* _Assignment_
Reproduce verbatim the lines of the material below, starting at the line with "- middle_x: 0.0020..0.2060" and ending at the line with "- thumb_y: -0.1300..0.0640", both inclusive; skip the rest.

* _Information provided_
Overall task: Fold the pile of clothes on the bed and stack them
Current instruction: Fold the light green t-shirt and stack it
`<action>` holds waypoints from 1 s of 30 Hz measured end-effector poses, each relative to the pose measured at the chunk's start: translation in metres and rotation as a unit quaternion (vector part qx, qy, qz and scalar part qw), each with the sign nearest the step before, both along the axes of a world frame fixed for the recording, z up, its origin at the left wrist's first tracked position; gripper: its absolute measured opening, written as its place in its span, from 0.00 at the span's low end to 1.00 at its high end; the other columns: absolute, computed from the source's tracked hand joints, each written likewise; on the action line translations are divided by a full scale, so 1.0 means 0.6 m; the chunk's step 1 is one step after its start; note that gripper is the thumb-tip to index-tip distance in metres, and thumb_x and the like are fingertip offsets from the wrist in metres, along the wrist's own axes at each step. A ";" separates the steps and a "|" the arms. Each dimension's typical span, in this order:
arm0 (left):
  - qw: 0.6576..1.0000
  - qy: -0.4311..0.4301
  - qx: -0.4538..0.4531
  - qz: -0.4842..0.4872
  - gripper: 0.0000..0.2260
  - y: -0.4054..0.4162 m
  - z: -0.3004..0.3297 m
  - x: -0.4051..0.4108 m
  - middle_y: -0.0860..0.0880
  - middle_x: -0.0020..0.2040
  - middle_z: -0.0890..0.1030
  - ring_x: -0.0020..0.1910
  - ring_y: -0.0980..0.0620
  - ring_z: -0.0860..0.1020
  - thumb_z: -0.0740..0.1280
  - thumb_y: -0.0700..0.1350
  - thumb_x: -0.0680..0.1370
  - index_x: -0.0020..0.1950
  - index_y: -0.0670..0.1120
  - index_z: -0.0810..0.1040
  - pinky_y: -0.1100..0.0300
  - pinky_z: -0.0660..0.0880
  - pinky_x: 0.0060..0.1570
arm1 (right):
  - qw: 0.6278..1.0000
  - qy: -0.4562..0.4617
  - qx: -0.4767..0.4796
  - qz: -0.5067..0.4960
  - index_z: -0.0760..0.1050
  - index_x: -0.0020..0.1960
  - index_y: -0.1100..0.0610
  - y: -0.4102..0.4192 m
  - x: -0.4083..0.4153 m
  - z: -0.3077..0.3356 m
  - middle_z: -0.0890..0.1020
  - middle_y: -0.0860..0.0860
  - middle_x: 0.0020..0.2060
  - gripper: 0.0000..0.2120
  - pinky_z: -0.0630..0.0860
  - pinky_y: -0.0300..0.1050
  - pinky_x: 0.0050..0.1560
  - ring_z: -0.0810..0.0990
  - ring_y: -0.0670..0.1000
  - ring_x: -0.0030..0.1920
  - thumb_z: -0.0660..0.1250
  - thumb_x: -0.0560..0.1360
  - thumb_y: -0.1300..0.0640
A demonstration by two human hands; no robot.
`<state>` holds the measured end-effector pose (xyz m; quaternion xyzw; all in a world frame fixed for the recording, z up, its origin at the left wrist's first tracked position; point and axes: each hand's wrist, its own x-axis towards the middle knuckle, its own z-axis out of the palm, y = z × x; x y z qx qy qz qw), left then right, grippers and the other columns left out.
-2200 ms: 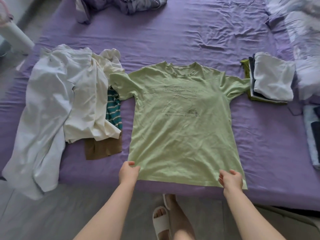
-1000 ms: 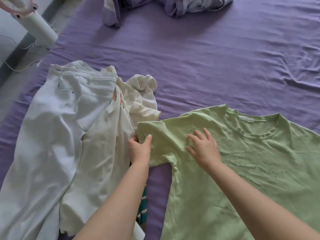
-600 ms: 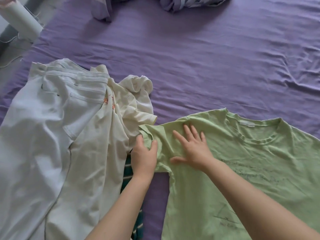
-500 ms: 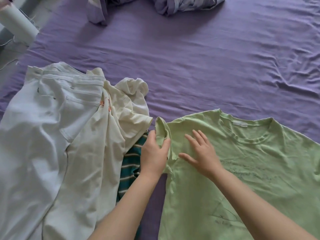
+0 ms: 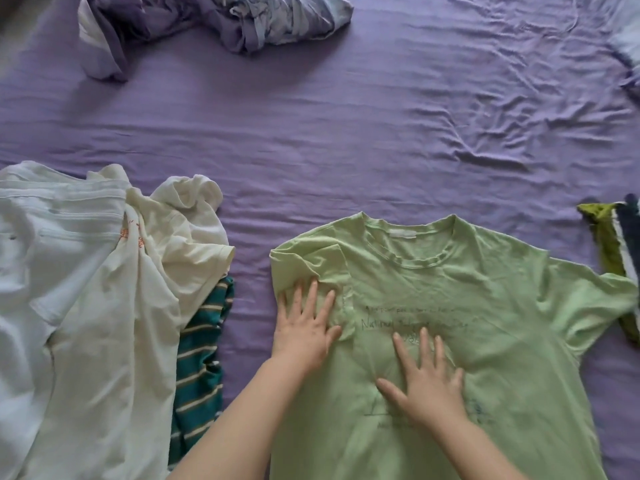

* _Exercise response_
  - middle_x: 0.0020..0.2060
  - gripper: 0.0000..0.2120
  - pinky_z: -0.0630..0.0860
  - pinky_y: -0.0300..0.1050
  - pinky_x: 0.0050..0.1560
  - ring_z: -0.0810..0.0990
  - ring_y: -0.0670..0.1000
  - ring_x: -0.0030..0.1920
  - thumb_z: -0.0660..0.1250
  - thumb_x: -0.0560..0.1360
  - thumb_y: -0.1300..0.0640

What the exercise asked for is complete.